18.『下山④~セブンイレブン良い気分~』

混沌としているバス発着所を横目に、朝バスで通ってきたと思われる道を下り始める。

幸い僕達と同じ判断を下した人達が、何千人という単位で徒歩による下山を始めていた。とりあえずこの人達に着いて行けば、全く訳の分からない所に出てしまう、ということは避けられそうだ。

暫く歩いてみてすぐに気付いた。細い山道は下山する観客の車で大渋滞になっている。これでは上でいくら待っていてもバスが来ないはずだ。歩く、という選択は正しかったのかもしれない。

しかし、「歩道」というものは無いに等しく、皆渋滞する車の脇をすり抜けるように一列になって歩いて行く。緩やかとはいえ下り坂。ビーチサンダルの鼻緒の部分が指に食い込んで痛い。何千人もの人々が一言も喋らず、台風の中をただトボトボと歩いて行く光景は、もはや八甲田山のようだ。

正直僕の意識も朦朧としていて、この辺りの記憶は曖昧になってしまっている。確か下り車線とは対照的に空いている上り車線を、救急車が会場に向かって上っていったような気がする。

あまり不確かな情報を書くべきではないが、この時点で「死者が出ただろうな」と思った人は少なくなかった筈だ。結論から書いてしまえば第一回フジロックで死者は出なかったのだが、この時は自分達が置かれている状況をリアルタイムで知る事が出来ない環境だったのだ。

ゴミだらけの会場に所々出来ていた毛布の山、緊迫した雰囲気の張り詰めていた救急室、ピクリとも動かずステージ上に倒れんでいた人達。今まで見てきた光景を考えると、生死の心配をするのは大袈裟な事ではなかった。
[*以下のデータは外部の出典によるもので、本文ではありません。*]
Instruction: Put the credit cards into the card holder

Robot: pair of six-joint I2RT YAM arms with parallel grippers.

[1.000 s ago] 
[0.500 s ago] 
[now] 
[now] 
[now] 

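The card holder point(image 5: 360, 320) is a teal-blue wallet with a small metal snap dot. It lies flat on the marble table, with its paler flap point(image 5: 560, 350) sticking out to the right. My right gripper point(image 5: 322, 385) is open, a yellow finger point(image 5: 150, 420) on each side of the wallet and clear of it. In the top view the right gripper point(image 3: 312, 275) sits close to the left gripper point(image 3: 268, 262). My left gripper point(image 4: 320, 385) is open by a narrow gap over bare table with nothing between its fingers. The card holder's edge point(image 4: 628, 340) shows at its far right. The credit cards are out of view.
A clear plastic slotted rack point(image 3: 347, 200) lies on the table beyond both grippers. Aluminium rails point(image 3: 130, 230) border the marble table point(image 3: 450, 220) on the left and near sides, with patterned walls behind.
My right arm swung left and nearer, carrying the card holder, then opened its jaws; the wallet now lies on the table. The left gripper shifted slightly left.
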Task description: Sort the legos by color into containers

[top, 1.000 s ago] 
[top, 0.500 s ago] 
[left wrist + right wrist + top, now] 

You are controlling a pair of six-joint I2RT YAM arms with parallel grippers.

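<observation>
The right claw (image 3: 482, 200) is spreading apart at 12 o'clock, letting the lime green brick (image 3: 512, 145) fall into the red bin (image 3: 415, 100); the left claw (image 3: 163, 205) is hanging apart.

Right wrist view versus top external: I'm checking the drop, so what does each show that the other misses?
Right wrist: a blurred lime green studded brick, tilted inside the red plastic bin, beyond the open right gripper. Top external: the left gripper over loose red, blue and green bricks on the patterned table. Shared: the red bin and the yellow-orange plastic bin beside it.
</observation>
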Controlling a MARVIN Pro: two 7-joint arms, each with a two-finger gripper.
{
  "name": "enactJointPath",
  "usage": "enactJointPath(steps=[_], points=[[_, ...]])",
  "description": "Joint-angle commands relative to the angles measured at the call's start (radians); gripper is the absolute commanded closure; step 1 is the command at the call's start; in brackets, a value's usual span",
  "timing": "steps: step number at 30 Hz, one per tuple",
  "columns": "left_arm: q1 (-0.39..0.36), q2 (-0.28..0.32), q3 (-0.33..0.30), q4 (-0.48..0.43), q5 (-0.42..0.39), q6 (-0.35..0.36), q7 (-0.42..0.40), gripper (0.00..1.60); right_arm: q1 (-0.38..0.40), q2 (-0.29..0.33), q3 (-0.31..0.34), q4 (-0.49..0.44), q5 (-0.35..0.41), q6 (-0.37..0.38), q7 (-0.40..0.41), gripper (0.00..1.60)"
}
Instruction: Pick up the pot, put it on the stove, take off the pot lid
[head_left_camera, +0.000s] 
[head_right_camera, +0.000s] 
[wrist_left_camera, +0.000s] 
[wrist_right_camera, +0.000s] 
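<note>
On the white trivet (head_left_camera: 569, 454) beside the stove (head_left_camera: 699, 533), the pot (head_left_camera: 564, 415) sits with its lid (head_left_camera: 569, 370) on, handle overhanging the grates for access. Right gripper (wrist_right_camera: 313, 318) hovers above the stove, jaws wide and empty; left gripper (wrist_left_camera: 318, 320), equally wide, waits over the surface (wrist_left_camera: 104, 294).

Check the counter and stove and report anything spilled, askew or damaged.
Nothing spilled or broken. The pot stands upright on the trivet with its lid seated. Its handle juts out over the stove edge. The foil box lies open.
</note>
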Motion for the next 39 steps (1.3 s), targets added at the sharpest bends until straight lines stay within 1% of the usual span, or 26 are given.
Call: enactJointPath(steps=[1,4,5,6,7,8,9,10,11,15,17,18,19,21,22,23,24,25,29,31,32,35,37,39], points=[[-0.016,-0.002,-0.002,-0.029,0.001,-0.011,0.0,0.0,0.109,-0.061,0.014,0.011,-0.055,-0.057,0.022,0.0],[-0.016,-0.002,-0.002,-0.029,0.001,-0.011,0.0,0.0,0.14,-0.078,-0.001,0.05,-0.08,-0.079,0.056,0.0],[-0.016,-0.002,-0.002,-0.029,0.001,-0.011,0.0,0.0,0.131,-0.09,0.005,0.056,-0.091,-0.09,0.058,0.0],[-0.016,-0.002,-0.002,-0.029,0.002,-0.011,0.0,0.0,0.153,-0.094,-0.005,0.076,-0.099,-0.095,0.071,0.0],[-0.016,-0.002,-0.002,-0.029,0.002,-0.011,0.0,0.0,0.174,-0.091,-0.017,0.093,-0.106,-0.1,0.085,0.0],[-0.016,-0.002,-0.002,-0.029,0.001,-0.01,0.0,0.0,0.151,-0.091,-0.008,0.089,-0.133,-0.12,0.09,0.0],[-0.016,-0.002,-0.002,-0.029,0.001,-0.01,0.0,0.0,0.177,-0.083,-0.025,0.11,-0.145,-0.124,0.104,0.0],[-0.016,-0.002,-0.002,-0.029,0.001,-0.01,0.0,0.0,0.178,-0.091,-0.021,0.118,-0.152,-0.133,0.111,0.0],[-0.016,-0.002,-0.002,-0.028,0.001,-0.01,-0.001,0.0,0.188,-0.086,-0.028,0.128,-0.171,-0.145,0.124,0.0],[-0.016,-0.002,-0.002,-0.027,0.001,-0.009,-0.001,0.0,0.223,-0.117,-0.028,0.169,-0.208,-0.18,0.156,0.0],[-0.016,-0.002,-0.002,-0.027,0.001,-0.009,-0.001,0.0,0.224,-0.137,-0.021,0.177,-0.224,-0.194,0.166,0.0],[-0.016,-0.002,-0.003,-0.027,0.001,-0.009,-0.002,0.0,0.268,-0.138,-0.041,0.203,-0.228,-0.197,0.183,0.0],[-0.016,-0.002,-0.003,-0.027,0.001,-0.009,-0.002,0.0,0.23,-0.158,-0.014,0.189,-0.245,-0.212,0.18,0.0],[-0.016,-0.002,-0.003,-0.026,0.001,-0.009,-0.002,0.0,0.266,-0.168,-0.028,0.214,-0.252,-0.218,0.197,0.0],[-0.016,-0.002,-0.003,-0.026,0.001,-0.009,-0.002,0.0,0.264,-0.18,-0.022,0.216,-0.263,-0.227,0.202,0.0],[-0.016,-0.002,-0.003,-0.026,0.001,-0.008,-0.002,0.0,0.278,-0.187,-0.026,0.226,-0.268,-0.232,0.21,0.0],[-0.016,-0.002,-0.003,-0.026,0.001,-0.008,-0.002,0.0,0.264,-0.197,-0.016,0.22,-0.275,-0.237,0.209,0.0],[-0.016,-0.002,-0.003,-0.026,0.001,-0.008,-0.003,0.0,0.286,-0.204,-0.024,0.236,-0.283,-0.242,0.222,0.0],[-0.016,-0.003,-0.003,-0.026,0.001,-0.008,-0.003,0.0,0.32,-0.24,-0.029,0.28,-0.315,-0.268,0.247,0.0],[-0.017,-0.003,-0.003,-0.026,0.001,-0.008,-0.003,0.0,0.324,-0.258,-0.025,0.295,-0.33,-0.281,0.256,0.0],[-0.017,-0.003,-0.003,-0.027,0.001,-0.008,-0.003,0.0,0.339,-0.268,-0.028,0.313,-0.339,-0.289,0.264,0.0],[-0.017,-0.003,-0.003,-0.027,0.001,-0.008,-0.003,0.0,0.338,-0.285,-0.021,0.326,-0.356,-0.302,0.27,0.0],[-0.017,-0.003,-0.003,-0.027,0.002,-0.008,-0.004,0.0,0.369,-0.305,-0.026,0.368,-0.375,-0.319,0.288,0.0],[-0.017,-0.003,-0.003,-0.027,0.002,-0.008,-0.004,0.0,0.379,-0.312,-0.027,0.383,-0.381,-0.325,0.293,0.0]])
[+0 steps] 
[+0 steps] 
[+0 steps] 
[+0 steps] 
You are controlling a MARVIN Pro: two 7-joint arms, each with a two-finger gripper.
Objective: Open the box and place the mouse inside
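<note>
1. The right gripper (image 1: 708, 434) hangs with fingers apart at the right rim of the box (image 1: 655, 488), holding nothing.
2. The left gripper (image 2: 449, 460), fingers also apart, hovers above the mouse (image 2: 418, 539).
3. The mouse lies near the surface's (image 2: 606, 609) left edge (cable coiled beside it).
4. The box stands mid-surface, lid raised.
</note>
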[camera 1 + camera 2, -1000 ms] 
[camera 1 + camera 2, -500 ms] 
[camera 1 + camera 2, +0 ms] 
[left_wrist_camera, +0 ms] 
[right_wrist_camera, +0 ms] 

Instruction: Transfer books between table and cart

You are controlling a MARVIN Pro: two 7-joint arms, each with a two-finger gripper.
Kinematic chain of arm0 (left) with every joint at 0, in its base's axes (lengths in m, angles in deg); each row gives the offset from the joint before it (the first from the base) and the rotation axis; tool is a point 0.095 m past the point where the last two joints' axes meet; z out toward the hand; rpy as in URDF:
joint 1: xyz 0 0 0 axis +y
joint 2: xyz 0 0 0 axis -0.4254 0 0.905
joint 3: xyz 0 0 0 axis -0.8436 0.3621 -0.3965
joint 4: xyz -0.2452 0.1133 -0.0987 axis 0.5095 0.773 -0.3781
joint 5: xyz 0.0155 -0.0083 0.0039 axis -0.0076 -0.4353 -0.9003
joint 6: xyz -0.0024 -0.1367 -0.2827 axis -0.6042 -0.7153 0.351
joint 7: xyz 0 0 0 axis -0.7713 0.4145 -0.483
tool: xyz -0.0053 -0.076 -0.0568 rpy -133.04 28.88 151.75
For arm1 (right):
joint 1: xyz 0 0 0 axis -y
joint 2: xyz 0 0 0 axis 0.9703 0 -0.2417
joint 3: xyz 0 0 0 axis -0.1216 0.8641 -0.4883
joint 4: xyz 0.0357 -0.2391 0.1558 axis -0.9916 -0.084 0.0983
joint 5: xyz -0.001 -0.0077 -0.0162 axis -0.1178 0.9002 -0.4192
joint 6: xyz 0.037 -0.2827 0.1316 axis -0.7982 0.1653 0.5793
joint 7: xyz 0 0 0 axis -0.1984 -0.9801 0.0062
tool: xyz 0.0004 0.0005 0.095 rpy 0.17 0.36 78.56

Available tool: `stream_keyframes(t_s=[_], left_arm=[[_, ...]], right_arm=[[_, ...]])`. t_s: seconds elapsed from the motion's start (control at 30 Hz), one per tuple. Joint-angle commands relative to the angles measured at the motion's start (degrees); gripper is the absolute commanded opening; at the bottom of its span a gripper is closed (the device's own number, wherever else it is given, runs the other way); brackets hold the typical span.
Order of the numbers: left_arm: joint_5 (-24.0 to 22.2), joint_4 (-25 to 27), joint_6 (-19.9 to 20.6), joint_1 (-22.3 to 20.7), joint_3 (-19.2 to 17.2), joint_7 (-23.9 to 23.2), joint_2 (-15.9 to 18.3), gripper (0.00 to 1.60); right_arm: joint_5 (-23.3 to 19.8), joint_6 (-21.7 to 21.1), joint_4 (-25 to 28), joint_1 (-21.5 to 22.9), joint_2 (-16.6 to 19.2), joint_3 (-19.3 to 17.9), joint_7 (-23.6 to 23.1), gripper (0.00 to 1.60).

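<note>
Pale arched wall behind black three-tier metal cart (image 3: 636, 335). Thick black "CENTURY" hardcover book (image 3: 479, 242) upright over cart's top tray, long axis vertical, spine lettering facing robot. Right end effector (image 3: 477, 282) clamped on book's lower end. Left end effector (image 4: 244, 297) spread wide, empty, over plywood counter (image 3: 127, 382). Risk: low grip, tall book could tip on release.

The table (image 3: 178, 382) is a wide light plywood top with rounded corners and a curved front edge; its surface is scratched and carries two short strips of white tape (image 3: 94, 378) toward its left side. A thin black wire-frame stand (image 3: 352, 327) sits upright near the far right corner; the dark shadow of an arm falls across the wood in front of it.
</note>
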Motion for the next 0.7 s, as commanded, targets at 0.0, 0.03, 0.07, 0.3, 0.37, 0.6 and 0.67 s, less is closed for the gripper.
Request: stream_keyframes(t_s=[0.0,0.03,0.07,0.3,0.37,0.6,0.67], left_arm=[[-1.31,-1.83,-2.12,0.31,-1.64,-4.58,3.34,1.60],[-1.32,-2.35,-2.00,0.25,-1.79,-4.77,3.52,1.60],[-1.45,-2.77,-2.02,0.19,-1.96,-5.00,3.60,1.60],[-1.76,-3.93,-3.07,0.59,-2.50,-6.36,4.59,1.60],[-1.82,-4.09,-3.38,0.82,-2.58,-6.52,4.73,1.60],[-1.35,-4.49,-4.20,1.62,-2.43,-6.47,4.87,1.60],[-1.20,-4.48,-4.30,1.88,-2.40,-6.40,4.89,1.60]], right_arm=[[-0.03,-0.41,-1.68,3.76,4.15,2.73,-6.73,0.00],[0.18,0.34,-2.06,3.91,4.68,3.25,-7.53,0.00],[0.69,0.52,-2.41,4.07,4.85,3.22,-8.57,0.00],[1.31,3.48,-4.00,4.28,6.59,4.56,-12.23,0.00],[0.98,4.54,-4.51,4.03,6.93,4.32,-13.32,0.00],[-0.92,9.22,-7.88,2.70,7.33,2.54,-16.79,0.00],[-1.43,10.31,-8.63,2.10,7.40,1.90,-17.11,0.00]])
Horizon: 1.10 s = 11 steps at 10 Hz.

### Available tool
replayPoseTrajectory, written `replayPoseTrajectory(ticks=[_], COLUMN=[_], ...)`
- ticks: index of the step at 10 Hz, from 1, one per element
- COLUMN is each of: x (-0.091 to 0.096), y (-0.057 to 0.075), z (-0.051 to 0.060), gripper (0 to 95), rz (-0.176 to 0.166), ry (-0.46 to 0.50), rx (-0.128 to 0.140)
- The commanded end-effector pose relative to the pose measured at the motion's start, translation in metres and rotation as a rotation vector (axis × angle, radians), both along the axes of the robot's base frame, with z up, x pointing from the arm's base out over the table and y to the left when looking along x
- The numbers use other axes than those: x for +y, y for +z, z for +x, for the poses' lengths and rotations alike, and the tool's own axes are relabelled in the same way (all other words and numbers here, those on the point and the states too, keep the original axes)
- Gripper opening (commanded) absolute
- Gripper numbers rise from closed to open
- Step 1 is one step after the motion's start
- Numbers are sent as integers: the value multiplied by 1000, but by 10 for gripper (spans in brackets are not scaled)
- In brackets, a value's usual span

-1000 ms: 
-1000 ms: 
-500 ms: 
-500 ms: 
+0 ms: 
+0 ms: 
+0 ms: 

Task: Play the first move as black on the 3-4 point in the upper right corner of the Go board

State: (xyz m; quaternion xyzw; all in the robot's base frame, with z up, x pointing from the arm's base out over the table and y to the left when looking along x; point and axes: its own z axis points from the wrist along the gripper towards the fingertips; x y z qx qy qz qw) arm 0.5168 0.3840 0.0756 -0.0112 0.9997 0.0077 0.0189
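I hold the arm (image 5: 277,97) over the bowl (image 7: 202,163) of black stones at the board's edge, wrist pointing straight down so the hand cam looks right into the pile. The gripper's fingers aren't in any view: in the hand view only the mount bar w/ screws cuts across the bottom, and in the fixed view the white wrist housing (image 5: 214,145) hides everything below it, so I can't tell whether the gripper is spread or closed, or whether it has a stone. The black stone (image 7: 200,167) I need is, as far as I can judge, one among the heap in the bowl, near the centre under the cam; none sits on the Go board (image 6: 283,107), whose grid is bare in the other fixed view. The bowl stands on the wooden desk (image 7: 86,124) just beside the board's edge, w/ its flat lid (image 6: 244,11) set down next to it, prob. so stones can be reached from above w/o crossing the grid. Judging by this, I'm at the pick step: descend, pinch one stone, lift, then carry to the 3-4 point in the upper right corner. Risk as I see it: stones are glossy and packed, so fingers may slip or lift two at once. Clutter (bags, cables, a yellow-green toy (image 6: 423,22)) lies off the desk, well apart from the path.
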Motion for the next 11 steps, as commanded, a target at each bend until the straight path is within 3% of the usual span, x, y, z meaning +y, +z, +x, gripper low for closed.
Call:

歩く力が尽きたらしく、ヒッチハイクを試みている人もいる。しかし止まる車など無い。皆自分のことで精一杯だ。僕も気を抜くと歩くのを止めてしまいそうだ。あと何分歩けばこの状況にピリオドが打たれるのか全く分からないのが不安だしつらい。

杉内も僕の後ろを無言で付いてくる。杉内は体力の限界と共に、風邪を引いてしまったらしい。既に熱も出ているようだ。

「この道であってるのかね?」

たまに話しかけても、

「知らねーよ」
「分かんねーよ」

と、素っ気ない答えしか返ってこない。僕は内心ムッとしていたが、ここで揉めても余計な体力を消耗するだけだ。

途中、道が分かれるポイントが幾つかあったと思う。しかしどの道が正しいのか、誰も分からない。そもそも目指している場所も皆違う。いや、目指している場所すら分かっていない人が殆どだったろう。それぞれが独自の判断で(というよりほぼ勘で)進む道を決めて行く。

杉内が判断出来る状態ではないので、朝バスの窓から見た景色の微かな記憶を辿りながら僕が決めて行く。一応杉内にも同意を求めるが、返事が無い。小学生の時から常に背中を見続けてきた杉内が、今僕の後ろを歩いている。物凄く心細い。もしかして間違ってしまったのだろうか? でも、今は僕が先頭で進むしかない。

今回このブログを書くにあたり調べて驚いたのだが、富士天神山スキー場(現ふじてんスノーリゾート)の標高は大体1300m位だった。当時の僕が何となく思っていたのより全然高い。1300mなら結構ちゃんとした“下山”じゃないか!何度も書くようだが、それをビーサンで臨もうとした僕って本当に…。

体力的にも精神的にも辛い辛い時間を耐え、どれくらい歩いただろうか?遠くの方に小さな建物が見える。近づいてみると、セブンイレブンだ。そしてその向こうには、広い道路も見える。